Górnicy domagają się podwyżki o 7% płacy zasadniczej. Tymczasem władze spółki stanowczo odmówiły: - Zarząd spółki nie może się zgodzić na podwyższenie wynagrodzeń w wysokości zaproponowanej przez związki zawodowe, gdyż w planie techniczno-ekonomicznym na 2012 rok przyjął, że wzrost przeciętnego miesięcznego wynagrodzenia będzie wynosił maksymalnie 2,8 proc., a więc na poziomie wskaźnika inflacji przyjętej przez rząd do ustawy budżetowej - poinformowała rzecznik JSW, Katarzyna Jabłońska-Bajer.
JSW chce płacić górnikom więcej, ale na innych zasadach. Zarząd zaproponował wprowadzenie premii motywacyjnej dla pracowników zatrudnionych bezpośrednio przy wydobyciu.
- Należy pamiętać o tym, że pracownicy JSW są jednymi z najlepiej wynagradzanych w branży, otrzymali też 10-letnie gwarancje zatrudnienia i prawo do nieodpłatnych akcji, a firma dzieli się z nimi zyskiem poprzez nagrodę z zysku i wypłatę dywidendy - zaznacza rzecznik JSW.
Górnicy ogłosili, że weszli w spór z władzami JSW ws. nowych umów. Związkowcy twierdzą, że nowe umowy odbierają przywileje nowym pracownikom. Tymczasem władze spółki uważają, że przywilejów nie odbierają. Górnicy zachowają prawo do "barbórki" i 14. pensji.

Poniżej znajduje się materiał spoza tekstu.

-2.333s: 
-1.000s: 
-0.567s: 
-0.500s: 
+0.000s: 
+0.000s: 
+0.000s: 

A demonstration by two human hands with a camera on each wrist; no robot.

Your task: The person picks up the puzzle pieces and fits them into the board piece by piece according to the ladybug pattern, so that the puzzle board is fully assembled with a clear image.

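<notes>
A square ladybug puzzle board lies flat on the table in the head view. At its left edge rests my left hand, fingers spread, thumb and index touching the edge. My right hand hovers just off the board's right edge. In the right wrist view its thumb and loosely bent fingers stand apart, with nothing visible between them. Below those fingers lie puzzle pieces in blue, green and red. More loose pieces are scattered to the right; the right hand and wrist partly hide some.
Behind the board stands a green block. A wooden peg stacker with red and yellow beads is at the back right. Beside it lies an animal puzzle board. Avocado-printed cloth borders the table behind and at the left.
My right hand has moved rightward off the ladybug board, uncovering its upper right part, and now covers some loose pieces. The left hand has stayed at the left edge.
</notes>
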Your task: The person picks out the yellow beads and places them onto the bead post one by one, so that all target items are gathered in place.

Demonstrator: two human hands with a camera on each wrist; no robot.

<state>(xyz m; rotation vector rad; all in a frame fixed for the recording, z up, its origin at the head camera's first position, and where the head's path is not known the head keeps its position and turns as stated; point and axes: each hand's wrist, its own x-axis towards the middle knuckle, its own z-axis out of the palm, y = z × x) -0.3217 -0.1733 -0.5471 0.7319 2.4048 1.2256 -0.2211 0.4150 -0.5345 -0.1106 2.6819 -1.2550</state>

Zniknąć ma świadczenie z tytułu jubileuszu.
historia kołem sie toczy , młodzi wyci.... jeszcze zapukają do pana drzwi panie zagórowski
no jasne jeszcze napiszcie ze gornicy zatrabiaja po 7 tys na łape....2,8% ja p**rdole co za ludzie w tym zarzadzie sa... sobie premie, nagrody itp, jeszcze was wywioza na taczkach
Jasne, górnicy mogą mieć wszystko. Całe społeczeństwo im wmawia, że są wyjątkowi i zasługują na więcej. Jakby np. urzędnicy zaczęli protestować i domagać się przywilejów to by było od razu że państwową kasę wydaję.